Мы отобрали эти земли у малопонятных племен, объяснял Ян своему внимательному гостю, увлекая его сквозь замусоренную заросль в сторону дома; от них мало что уцелело, совсем ничего, разве что можно представить, что развитие их в самом деле продолжается где-то там, под болотным покровом, куда они скрылись от наших нападок восемьсот лет назад, и, вероятно, достигло некоторых вершин и глубин, раз в какой-то момент большинство торфоразработок здесь было внезапно прекращено. Можно также предположить, что их незаметность теперь заражает и нас словно бы помимо нашей воли: так-то многие рвутся здесь к славе, чего говорить, я и сам ходил в лито до самого школьного выпускного, а другие ходят и сейчас; или пишут треки, натурально вернувшись со смены на прибрежных складах, но что-то стабильно и непроходимо мешает им всем обрести видимость: и это древнее проклятие, наложенное на тех, кому досталась поверхность этой земли, настолько обстоятельно, что они даже не ощущают его и вполне искренне считают, что у них все в порядке. Но с чего бы им ущемляться, возражал благоразумный Тимлих: разве ты думаешь, что постящий нелепое стихотворение или выкладывающий плохо сведенный трек не имеет права испытывать честное счастье; ты будто бы не допускаешь, что для них важна сама завершенность их какого-никакого труда.
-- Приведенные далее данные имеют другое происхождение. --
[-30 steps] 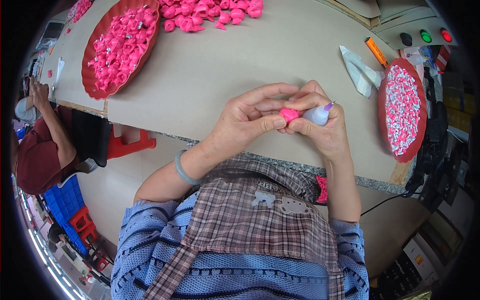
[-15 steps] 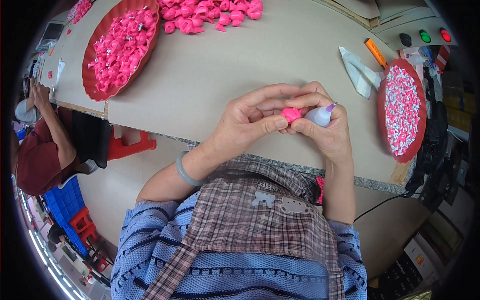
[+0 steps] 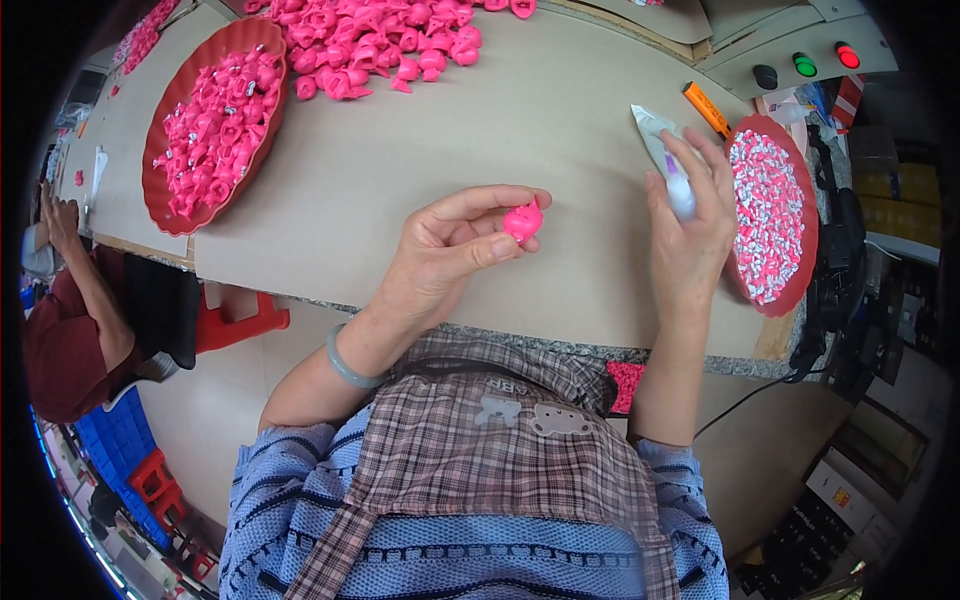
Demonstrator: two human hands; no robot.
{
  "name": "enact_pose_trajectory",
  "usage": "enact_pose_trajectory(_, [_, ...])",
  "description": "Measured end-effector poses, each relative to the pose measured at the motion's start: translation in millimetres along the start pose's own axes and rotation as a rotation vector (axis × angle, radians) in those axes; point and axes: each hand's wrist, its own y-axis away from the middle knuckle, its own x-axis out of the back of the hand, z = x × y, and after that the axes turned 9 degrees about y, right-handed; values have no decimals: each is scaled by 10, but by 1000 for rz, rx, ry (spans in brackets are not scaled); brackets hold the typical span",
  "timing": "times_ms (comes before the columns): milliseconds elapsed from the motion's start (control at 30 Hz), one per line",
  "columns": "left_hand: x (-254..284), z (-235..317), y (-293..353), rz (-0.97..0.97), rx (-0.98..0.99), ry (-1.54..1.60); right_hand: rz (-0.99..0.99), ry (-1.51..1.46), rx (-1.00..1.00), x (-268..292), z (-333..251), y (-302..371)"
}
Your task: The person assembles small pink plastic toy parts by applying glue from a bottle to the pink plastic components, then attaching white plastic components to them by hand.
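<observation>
Between the thumb and fingers of my left hand (image 3: 425,250) is a small round pink plastic piece (image 3: 521,223), held above the middle of the table. My right hand (image 3: 693,245) is off to the right, its fingers around a small translucent squeeze bottle (image 3: 681,197) with a purple nozzle tip. The right fingertips are raised beside a folded white wipe (image 3: 647,124) and partly cover it. Just right of that hand stands a red scalloped dish (image 3: 811,210) full of tiny pink-and-white parts.
Another red dish (image 3: 158,140), holding pink pieces, stands at the far left. Loose pink pieces (image 3: 370,45) are heaped at the back. An orange marker (image 3: 706,109) lies near the right dish. A co-worker (image 3: 75,330) sits left, beside a red stool (image 3: 240,322).
My hands have come apart. The right one has moved right with the bottle, toward the wipe and dish. My left hand keeps the pink piece.
</observation>
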Motion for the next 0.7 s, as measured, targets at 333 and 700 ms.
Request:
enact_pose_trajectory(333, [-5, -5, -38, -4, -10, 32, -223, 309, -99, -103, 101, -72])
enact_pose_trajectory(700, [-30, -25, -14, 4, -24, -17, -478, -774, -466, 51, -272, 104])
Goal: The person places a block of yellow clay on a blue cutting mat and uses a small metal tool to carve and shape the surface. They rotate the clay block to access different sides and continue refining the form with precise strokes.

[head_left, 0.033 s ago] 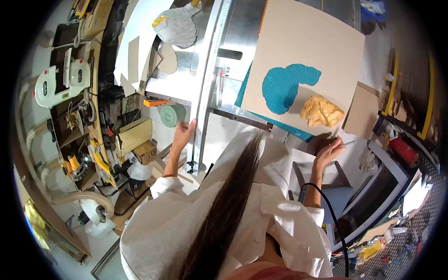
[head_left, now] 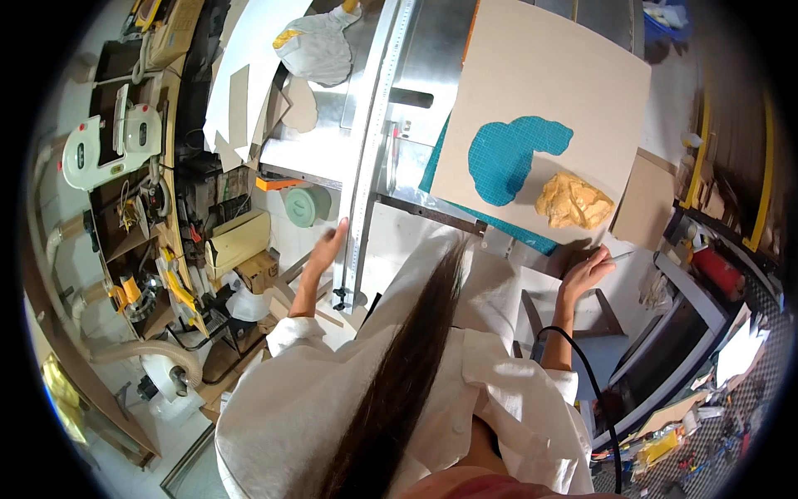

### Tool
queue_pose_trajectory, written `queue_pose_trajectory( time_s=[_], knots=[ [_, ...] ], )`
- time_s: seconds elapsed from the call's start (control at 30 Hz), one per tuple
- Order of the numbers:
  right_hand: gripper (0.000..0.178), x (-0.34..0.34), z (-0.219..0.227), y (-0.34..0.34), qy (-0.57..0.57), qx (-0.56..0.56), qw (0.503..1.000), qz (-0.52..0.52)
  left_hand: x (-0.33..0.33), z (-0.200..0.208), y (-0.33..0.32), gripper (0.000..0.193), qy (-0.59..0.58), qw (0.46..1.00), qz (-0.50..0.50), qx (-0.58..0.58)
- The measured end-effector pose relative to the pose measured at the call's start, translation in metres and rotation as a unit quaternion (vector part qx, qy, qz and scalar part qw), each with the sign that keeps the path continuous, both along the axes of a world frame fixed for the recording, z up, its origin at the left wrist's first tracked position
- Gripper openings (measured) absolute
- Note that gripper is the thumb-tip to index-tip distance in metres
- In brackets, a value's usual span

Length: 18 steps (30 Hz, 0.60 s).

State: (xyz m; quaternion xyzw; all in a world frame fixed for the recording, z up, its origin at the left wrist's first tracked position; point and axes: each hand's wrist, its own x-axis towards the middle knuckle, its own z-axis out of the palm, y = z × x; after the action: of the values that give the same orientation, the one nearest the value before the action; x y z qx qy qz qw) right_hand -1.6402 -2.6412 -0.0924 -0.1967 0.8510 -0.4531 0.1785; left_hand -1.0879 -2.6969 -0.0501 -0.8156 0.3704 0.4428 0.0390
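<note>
My left hand (head_left: 328, 245) is beside the long metal rail (head_left: 366, 137), its fingers stretched out and slightly blurred. A fingertip is at the rail's left edge; I cannot tell whether it touches. Near the board's front right corner, my right hand (head_left: 588, 270) is closed on a slim grey pen-like tool (head_left: 617, 256). The large beige board (head_left: 532, 58) lies on the metal table. On it rest a teal, gridded, curved cutout (head_left: 503, 162) and a crumpled golden-brown lump (head_left: 573, 201). A teal cutting mat (head_left: 524, 237) shows from under the board.
A grey cloth bag (head_left: 316, 51) and beige offcuts (head_left: 299, 106) lie left of the rail. A green round-lidded container (head_left: 307, 205) stands below the table edge. A grey stool (head_left: 594, 349) is near my right forearm. Crowded shelves (head_left: 170, 125) line the left.
My left hand has shifted slightly nearer to me along the rail, and its fingers look straighter. My right hand has stayed in place.
</note>
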Motion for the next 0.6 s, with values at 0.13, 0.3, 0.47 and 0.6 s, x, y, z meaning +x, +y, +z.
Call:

Это правда, признавал он, я завидовал им раньше и, наверное, еще завидую сейчас, что в общем странно: ведь это я теперь владею и распоряжаюсь этим местом, расчисляю и заселяю его как мне заблагорассудится, и никто не может ни покинуть его, ни очутиться здесь, если я этого не захочу. То есть те, кого ты не встречаешь на платформе, просто не могут с нее сойти и должны ехать обратно, уточнял Тимлих; почему же, немедленно отвечал Ян: в этом я им помешать не могу, они приезжают ровно тем же поездом, что и ты, но выходят из него куда угодно, только не сюда.